Les marchés continuent de s’inquiéter pour l’Europe. La bourse de Paris (-0,18%), Francfort (-0,54%) et Londres (-0,24%) ont une nouvelle fois clôturé dans le rouge ce jeudi soir. Les investisseurs sont déçus par le sommet franco-germano-italien qui s’est tenu à Strasbourg, et n’a pas apporté de réponse à la flambée des taux d’intérêt des Etats de la zone euro. Les taux italiens ont ainsi à nouveau dépassé les 7% en fin de journée. Lors de ce sommet, Angela Merkel et Nicolas Sarkozy ont affirmé qu’ils allaient faire “des propositions pour améliorer la gouvernance de l’euro”, en refusant toutefois d’y inclure une réforme de la Banque centrale européenne (BCE) pour l’ériger en prêteur en dernier ressort et soulager ainsi les taux. C’était le souhait du président français, mais Angela Merkel y est toujours hostile. Elle préfère imposer en priorité un contrôle des budgets par Bruxelles qui obligerait les Etats membres à rentrer rapidement dans les clous du Pacte de stabilité. Mais cette stratégie n’est pas sans risque pour l’Allemagne elle-même, comme le montrent les évènements récents.

Les taux d’intérêt à la hausse

Il ne s’agit pas encore d’un incendie, mais le coup de chaud a bien eu lieu. Les taux auxquels se finance l’Allemagne ont bondi à 2,26% ce jeudi, au plus haut depuis fin août, après l’échec d’une levée de fonds sur le marché obligataire mercredi. Sur un total de 6 milliards d’euros à dix ans, les investisseurs n’ont souhaité participer qu’à hauteur de 3,6 milliards d’euros. Ce qui en fait “la pire levée de fonds allemande depuis le lancement de l’euro”, selon le Financial Times.

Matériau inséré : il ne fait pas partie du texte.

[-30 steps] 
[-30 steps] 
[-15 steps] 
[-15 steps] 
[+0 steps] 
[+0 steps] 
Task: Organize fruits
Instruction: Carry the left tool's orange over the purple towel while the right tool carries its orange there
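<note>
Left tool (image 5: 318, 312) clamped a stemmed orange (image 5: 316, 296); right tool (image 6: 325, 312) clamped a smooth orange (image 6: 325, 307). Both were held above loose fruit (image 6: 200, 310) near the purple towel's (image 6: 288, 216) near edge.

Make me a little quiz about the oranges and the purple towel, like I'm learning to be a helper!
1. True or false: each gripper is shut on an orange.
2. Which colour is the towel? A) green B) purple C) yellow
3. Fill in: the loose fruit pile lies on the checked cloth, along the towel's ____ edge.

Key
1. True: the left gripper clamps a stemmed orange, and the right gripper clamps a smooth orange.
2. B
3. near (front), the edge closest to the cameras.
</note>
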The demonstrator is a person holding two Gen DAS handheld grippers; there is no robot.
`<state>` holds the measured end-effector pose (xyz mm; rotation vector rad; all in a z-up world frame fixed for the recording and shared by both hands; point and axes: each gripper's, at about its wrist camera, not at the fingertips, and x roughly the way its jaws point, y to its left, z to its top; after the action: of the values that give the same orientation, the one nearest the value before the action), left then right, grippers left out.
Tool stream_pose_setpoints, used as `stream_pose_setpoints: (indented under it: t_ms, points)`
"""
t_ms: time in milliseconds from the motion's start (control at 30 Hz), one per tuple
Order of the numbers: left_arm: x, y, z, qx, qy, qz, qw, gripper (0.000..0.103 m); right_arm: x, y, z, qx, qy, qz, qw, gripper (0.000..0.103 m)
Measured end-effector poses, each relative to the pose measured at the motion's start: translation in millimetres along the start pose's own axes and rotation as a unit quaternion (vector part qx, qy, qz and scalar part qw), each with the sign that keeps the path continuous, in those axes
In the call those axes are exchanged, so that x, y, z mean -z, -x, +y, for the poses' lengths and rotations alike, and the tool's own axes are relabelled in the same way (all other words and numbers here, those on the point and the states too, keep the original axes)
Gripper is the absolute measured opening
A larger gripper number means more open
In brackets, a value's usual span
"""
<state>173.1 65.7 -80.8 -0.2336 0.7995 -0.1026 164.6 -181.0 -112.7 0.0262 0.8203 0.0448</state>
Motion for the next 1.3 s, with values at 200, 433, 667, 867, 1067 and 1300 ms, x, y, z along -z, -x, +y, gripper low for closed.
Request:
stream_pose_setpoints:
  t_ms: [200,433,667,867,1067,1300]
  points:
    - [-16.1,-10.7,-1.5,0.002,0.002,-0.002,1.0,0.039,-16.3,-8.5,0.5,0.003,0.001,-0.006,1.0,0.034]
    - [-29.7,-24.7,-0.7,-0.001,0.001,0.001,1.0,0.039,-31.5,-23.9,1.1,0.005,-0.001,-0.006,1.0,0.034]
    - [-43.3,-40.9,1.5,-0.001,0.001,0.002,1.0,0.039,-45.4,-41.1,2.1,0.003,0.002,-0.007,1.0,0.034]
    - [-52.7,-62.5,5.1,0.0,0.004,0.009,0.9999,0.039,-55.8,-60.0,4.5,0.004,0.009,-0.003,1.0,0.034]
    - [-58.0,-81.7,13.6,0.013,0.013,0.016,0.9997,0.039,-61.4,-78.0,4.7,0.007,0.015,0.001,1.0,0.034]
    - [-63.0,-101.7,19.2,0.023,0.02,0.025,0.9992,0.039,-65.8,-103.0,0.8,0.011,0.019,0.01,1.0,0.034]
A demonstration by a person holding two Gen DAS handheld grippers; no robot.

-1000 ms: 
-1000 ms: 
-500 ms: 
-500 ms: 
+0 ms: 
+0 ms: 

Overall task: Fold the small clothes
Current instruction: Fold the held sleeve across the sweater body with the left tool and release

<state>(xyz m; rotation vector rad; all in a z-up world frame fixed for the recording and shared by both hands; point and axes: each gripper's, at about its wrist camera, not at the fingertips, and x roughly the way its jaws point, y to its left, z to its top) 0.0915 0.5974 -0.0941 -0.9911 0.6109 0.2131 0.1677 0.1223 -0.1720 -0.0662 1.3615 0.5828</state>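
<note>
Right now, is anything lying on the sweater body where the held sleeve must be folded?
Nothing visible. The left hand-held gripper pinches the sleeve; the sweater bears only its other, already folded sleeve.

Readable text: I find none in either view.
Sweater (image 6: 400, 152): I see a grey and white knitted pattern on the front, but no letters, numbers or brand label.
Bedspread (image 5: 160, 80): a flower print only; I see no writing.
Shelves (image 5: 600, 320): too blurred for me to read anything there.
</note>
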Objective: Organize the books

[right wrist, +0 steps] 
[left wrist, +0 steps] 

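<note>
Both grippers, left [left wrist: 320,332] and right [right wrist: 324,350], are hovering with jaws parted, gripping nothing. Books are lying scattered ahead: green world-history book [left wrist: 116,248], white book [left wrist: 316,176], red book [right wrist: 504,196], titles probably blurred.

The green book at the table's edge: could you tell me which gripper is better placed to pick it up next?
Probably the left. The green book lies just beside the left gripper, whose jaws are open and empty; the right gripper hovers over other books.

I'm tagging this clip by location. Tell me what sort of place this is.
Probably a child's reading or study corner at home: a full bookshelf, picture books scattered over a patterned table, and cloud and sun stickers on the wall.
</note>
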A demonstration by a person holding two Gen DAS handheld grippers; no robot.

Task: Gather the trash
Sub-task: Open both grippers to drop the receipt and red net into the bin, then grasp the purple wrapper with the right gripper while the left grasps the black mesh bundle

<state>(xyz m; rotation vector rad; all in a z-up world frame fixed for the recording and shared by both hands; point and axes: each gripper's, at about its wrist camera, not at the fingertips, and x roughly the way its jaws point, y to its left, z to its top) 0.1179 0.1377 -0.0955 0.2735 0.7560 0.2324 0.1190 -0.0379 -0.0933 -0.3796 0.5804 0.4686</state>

Cela ne signifie pas que la dette allemande fait peur aux investisseurs. Les taux d’intérêt historiquement bas de la dette du pays depuis plusieurs semaines – en dessous des 2% – expliquent en partie cette désaffection des marchés. “Avec des taux inférieurs à 2 % pour une inflation de 2 %, le rendement réel est négatif”, note Sylvain Broyer, économiste chez Natixis sur lemonde.fr. “Les investisseurs sont du coup tentés de se tourner vers du papier plus court ou des obligations d’entreprises.”

Mais même si cet évènement ne révèle pas encore de tendance de fond, cet échec de Berlin sur les marchés pourrait aussi traduire l’inquiétude des investisseurs sur les armes dont dispose l’Europe pour sortir de la crise. “L’échec d’hier va au moins mettre l’Allemagne devant ses responsabilités. Elle va peut être se sortir des histoires qu’elle se racontait sur les soi-disant méchants pays du Sud, les seuls sous la pression des marchés car ils ont laissé filer leurs déficits. En réalité, les marchés sanctionnent un vide politique et une BCE qui ne marche pas. Pas seulement des Etats aux déficits élevés”, estime Francesco Saraceno, économiste à l’OFCE.

La sanction pourrait même s’élargir si l’Allemagne ne se montre pas plus flexible sur ses positions. “Si la crise continue, on pourrait rapidement assister à une fuite des capitaux vers les Etats-Unis ou la Grande-Bretagne, là où la gestion de crise est difficile mais où elle est réglée de manière plus politique”, selon l’économiste.

Le commerce extérieur connaît des difficultés

Le second signal d’alarme tient au fait que l’Allemagne, aussi puissante soit-elle, ne peut pas prospérer sans être soutenue par les échanges avec ses partenaires. Problème: la baisse des achats de produits allemands a déjà été observée. La croissance est certes restée vigoureuse au troisième trimestre (+0,5%) mais le commerce extérieur, habituellement moteur du PIB, y a peu contribué, les importations ayant augmenté plus vite que les exportations (2,5% contre 2,6%). “Pour le mois de septembre, les commandes totales de produits allemands ont diminué de 5,4%. Le chiffre a chuté de 12,1% pour les commandes venant des pays de la zone euro”, détaille Francesco Saraceno.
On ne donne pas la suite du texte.